Publishers often ask: “How will our marketing spend on the TrendMD platform affect our readership over time?”
TrendMD’s simple pricing model ensures that for every US $1 spent with TrendMD, a publisher will receive at least one new visitor from outside their own network.
We measured the effects of TrendMD on article views per month across 12 journals, each with different marketing spends. The trend was clear: more spend = more readership.
However, that is not the only part of the story.
Once these new visitors arrive, a substantial fraction of them will explore and discover more articles on the publisher’s site, and can be expected to return at a later date. This is illustrated in the graph below, which shows how the traffic excluding usage by visitors sent via the TrendMD network (which we refer to as the 'organic' views) increase over time. Notably, the higher the marketing spend, the greater the rise in 'organic' article views seen.
The graph below shows data for 12 publishers on the TrendMD network, ranked according to their monthly marketing spend, and looks at the fraction of users which return to the site in each month following the first month of a 5 month trial period.
It can clearly be seen that larger marketing spends delivery a higher percentage visitor retention, and we can use this to build a quantitative model for the effect of different marketing budgets on overall usage levels.
To create and visualize this model, we consider a ‘standard website’ with 100,000 article page views per month as an organic level of usage at the beginning of the period.
By plugging in the mean retention values seen at different levels of monthly marketing spend, we see the following predicted results in terms of the boost in readership, for this ‘standard website’, at different levels of monthly marketing spend.
The above graph shows two especially notable results:
(1) In all cases the aggregate return rate of acquired visitors increases over time, demonstrating the longer term pay-off from sustained marketing through the TrendMD channel
(2) Higher marketing spends lead to a proportionately lower cost for each additional access. i.e. increasing returns. This follows from the model because there is a positive correlation between the number of additional visitors acquired (driven by marketing budget) and the percentage retention of these new visitors. For example, for publishers spending $1K-$2K/month, we recorded the percentage retention at over 20%, but at lower spends ($100/month) the percentage retention was also substantially lower (~8-10%).
TrendMD also offers volume discounts; higher monthly spend = lower cost per visitor. This yields even higher percent increases in readership for journals on the TrendMD platform.

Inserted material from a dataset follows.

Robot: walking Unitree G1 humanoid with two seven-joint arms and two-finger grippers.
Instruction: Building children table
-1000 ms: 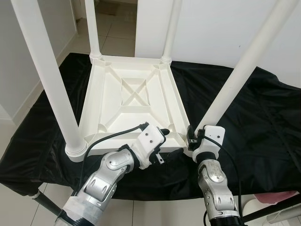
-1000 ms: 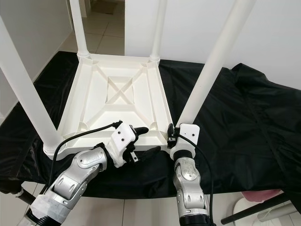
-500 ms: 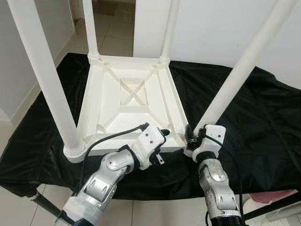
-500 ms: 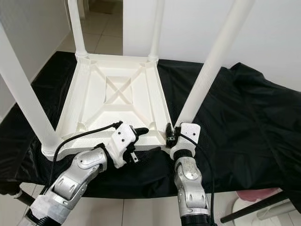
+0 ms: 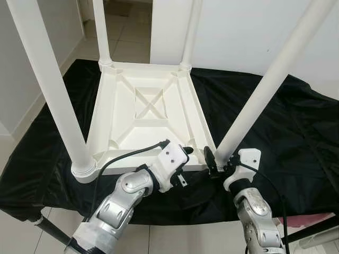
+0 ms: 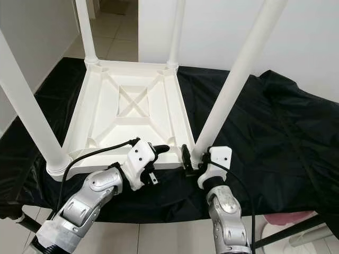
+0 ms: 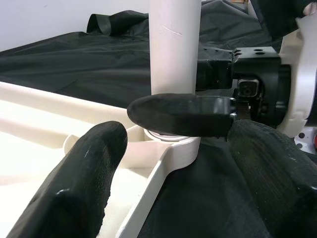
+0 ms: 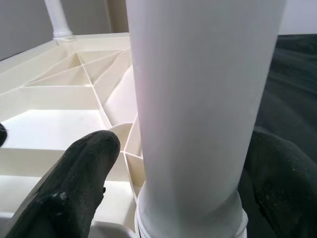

For example, $2,000 per month yields >20% increase in readership.
Is there a plausible mechanism to explain why such ‘increasing returns’ are seen
Certainly, if we look at how collaborative filtering is used by TrendMD to target readers, we can see that an increased spend will provide additional data for the collaborative filtering, build a clearer picture of which readers will find which articles of interest across the network.
So, for example, Reader A has a particular reading history. Reader A is sent to Publisher X’s site by a TrendMD link appearing on Publisher Y. Reader later returns to Publisher X’s site ( within 30 days) and views other articles. TrendMD’s collaborative filtering is able to build a picture of which articles are likely to be of most interest to readers with similar histories to Reader A, and can target across the network on that basis, preferentially showing Publisher X content to readers with reading histories similar to that of Reader A.
The higher the marketing spend on TrendMD, the more incoming visitor data there is to drive the collaborative filtering algorithm, and the more effectively TrendMD can optimize the placement of external links, in order to bring better-targeted visitors, to whom the site is of more interest, and so who are proportionately more likely to return.
For lower marketing spends, the smaller number of external visitors means that it takes TrendMD longer to optimize recommendations through collaborative filtering, and so at any given point in time, the incoming visitors will not be quite as well-targeted and “sticky” as in the higher-spend scenario.
Conclusion
A key message from these data is that a publisher’s spend on marketing via TrendMD is an investment which pays off increasingly over time, and helps to build a sustained increase in audience. The more traffic which comes through the TrendMD channel, the more optimized the channel becomes for delivering precisely the right target audience - users who will go on to be repeat visitors to the publishers’ content.